§ Prompt
Please retype each record exactly as it stands below.
[Opening Listed entries section]
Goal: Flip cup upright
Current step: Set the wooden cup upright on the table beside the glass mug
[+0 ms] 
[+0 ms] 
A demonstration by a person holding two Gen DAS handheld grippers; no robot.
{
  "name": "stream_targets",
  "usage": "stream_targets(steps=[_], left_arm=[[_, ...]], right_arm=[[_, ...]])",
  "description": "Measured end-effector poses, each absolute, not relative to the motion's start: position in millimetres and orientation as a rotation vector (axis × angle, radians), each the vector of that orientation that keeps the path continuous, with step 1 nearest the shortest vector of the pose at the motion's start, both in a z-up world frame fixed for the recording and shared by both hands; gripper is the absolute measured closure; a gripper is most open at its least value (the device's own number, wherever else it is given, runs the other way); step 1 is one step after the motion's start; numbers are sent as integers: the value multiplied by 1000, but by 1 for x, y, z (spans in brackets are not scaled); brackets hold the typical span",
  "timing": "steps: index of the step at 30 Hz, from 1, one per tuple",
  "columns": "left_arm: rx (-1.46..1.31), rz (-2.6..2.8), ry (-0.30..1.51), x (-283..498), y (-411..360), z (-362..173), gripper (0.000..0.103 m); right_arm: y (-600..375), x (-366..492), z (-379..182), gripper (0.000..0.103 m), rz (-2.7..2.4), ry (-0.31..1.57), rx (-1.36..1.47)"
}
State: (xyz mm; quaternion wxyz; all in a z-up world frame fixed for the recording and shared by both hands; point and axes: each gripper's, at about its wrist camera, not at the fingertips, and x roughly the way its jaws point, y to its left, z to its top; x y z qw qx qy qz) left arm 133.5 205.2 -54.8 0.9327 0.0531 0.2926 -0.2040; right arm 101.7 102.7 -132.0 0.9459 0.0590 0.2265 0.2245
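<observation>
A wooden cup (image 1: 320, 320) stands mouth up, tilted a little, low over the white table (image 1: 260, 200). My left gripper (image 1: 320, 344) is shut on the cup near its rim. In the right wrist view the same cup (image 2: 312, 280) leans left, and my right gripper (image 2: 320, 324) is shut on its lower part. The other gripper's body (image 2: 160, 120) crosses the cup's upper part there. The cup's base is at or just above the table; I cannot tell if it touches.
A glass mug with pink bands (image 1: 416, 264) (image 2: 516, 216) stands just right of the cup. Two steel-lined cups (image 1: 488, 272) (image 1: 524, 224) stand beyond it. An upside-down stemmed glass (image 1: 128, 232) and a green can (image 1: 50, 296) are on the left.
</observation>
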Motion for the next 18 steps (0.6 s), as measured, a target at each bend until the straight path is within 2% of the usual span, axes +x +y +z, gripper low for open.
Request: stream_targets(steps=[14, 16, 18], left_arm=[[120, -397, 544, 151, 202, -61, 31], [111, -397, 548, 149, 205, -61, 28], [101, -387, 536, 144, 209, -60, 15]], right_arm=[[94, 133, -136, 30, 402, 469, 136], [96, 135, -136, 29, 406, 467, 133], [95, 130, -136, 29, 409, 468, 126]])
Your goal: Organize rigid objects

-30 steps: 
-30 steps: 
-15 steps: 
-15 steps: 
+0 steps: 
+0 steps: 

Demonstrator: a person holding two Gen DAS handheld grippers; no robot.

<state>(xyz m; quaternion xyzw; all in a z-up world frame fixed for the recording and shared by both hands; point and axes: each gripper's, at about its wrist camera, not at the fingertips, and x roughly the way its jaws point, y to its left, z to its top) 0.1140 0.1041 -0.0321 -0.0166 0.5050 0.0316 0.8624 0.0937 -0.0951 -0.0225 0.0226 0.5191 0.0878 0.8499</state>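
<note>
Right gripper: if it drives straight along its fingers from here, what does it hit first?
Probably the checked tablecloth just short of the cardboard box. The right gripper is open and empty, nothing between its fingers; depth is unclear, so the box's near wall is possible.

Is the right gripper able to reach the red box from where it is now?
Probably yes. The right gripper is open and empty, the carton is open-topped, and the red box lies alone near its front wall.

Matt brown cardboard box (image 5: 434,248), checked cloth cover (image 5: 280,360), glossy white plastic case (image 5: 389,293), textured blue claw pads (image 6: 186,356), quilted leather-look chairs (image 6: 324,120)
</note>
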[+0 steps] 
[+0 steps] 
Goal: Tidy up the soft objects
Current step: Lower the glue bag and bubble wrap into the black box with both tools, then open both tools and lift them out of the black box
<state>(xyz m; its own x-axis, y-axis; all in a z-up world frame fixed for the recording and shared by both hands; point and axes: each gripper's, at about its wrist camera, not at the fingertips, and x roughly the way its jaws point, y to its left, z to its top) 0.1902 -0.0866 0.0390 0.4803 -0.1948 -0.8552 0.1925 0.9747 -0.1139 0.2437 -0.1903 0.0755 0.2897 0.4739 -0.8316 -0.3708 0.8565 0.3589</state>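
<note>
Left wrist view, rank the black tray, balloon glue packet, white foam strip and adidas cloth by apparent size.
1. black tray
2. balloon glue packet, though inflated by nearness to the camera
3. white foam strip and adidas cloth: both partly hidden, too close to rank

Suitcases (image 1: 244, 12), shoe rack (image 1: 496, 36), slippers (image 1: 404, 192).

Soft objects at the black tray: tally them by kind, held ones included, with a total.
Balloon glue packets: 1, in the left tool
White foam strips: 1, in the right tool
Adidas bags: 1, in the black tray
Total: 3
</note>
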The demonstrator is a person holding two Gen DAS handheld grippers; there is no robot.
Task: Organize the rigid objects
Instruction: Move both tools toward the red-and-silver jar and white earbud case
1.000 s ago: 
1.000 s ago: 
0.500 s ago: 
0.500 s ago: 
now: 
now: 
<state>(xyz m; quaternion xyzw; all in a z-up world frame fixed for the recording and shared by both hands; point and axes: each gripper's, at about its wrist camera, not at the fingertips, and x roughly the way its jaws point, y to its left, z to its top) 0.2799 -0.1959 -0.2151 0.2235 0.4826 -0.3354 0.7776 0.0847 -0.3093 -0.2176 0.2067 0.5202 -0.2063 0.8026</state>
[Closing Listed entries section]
§ Expected output
Goal: Flip cup upright
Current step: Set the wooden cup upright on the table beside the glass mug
[+0 ms] 
[+0 ms] 
A demonstration by a person holding two Gen DAS handheld grippers; no robot.
{
  "name": "stream_targets",
  "usage": "stream_targets(steps=[_], left_arm=[[_, ...]], right_arm=[[_, ...]])",
  "description": "Measured end-effector poses, each absolute, not relative to the motion's start: position in millimetres and orientation as a rotation vector (axis × angle, radians), each the vector of that orientation that keeps the path continuous, with step 1 nearest the shortest vector of the pose at the motion's start, both in a z-up world frame fixed for the recording and shared by both hands; gripper is the absolute measured closure; a gripper is most open at its least value (the device's own number, wherever else it is given, runs the other way); step 1 is one step after the motion's start; numbers are sent as integers: the value multiplied by 1000, but by 1 for x, y, z (spans in brackets are not scaled); brackets hold the typical span",
  "timing": "steps: index of the step at 30 Hz, from 1, one per tuple",
  "columns": "left_arm: rx (-1.46..1.31), rz (-2.6..2.8), ry (-0.30..1.51), x (-283..498), y (-411..360), z (-362..173), gripper (0.000..0.103 m); right_arm: y (-600..375), x (-366..492), z (-379..182), gripper (0.000..0.103 m), rz (-2.7..2.4), ry (-0.31..1.57), rx (-1.36..1.47)"
}
State: (xyz mm; quaternion wxyz; all in a z-up world frame fixed for the recording and shared by both hands; point and axes: each gripper's, at about its wrist camera, not at the fingertips, and x roughly the way its jaws point, y to its left, z to its top; x y z qw qx qy qz) left arm 133.5 205.2 -54.8 0.9327 0.0531 0.2926 -0.2040; right arm 101.7 102.7 -132.0 0.9459 0.0590 0.2265 0.2245
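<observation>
A wooden cup (image 1: 320, 320) stands mouth up, tilted a little, low over the white table (image 1: 260, 200). My left gripper (image 1: 320, 344) is shut on the cup near its rim. In the right wrist view the same cup (image 2: 312, 280) leans left, and my right gripper (image 2: 320, 324) is shut on its lower part. The other gripper's body (image 2: 160, 120) crosses the cup's upper part there. The cup's base is at or just above the table; I cannot tell if it touches.
A glass mug with pink bands (image 1: 416, 264) (image 2: 516, 216) stands just right of the cup. Two steel-lined cups (image 1: 488, 272) (image 1: 524, 224) stand beyond it. An upside-down stemmed glass (image 1: 128, 232) and a green can (image 1: 50, 296) are on the left.
</observation>
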Motion for the next 18 steps (0.6 s), as measured, a target at each bend until the straight path is within 2% of the usual span, axes +x +y +z, gripper low for open.
Request: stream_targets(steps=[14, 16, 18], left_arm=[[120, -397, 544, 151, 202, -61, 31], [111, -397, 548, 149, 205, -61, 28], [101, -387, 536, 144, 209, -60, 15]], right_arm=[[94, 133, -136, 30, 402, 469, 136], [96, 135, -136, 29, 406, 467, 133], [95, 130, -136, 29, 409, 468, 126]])
Your goal: Organize rigid objects

-30 steps: 
-30 steps: 
-15 steps: 
-15 steps: 
+0 steps: 
+0 steps: 

Demonstrator: a person holding two Gen DAS handheld grippers; no robot.

<state>(xyz m; quaternion xyzw; all in a z-up world frame fixed for the recording and shared by both hands; point and axes: each gripper's, at about its wrist camera, not at the fingertips, and x roughly the way its jaws point, y to its left, z to its top) 0.1140 0.1041 -0.0321 -0.0166 0.5050 0.0316 0.8624 0.0937 -0.0951 -0.0225 0.0226 0.5191 0.0878 0.8499</state>
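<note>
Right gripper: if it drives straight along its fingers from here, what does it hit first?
Probably the checked tablecloth just short of the cardboard box. The right gripper is open and empty, nothing between its fingers; depth is unclear, so the box's near wall is possible.

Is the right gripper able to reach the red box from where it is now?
Probably yes. The right gripper is open and empty, the carton is open-topped, and the red box lies alone near its front wall.

Matt brown cardboard box (image 5: 434,248), checked cloth cover (image 5: 280,360), glossy white plastic case (image 5: 389,293), textured blue claw pads (image 6: 186,356), quilted leather-look chairs (image 6: 324,120)
</note>
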[+0 steps] 
[+0 steps] 
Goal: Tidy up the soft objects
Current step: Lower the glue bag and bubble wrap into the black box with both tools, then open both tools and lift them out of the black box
<state>(xyz m; its own x-axis, y-axis; all in a z-up world frame fixed for the recording and shared by both hands; point and axes: each gripper's, at about its wrist camera, not at the fingertips, and x roughly the way its jaws point, y to its left, z to its top) 0.1902 -0.0866 0.0390 0.4803 -0.1948 -0.8552 0.1925 0.9747 -0.1139 0.2437 -0.1903 0.0755 0.2897 0.4739 -0.8316 -0.3708 0.8565 0.3589</state>
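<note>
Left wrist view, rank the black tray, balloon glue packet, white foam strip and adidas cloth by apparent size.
1. black tray
2. balloon glue packet, though inflated by nearness to the camera
3. white foam strip and adidas cloth: both partly hidden, too close to rank

Suitcases (image 1: 244, 12), shoe rack (image 1: 496, 36), slippers (image 1: 404, 192).

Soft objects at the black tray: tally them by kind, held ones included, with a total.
Balloon glue packets: 1, in the left tool
White foam strips: 1, in the right tool
Adidas bags: 1, in the black tray
Total: 3
</note>
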The demonstrator is a person holding two Gen DAS handheld grippers; there is no robot.
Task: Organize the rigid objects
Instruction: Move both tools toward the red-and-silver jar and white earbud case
1.000 s ago: 
1.000 s ago: 
0.500 s ago: 
0.500 s ago: 
now: 
now: 
<state>(xyz m; quaternion xyzw; all in a z-up world frame fixed for the recording and shared by both hands; point and axes: each gripper's, at about its wrist camera, not at the fingertips, and x roughly the way its jaws point, y to its left, z to its top) 0.2799 -0.1959 -0.2151 0.2235 0.4826 -0.3354 0.7776 0.0847 -0.3093 -0.2176 0.2067 0.5202 -0.2063 0.8026</state>

The requested output has been produced.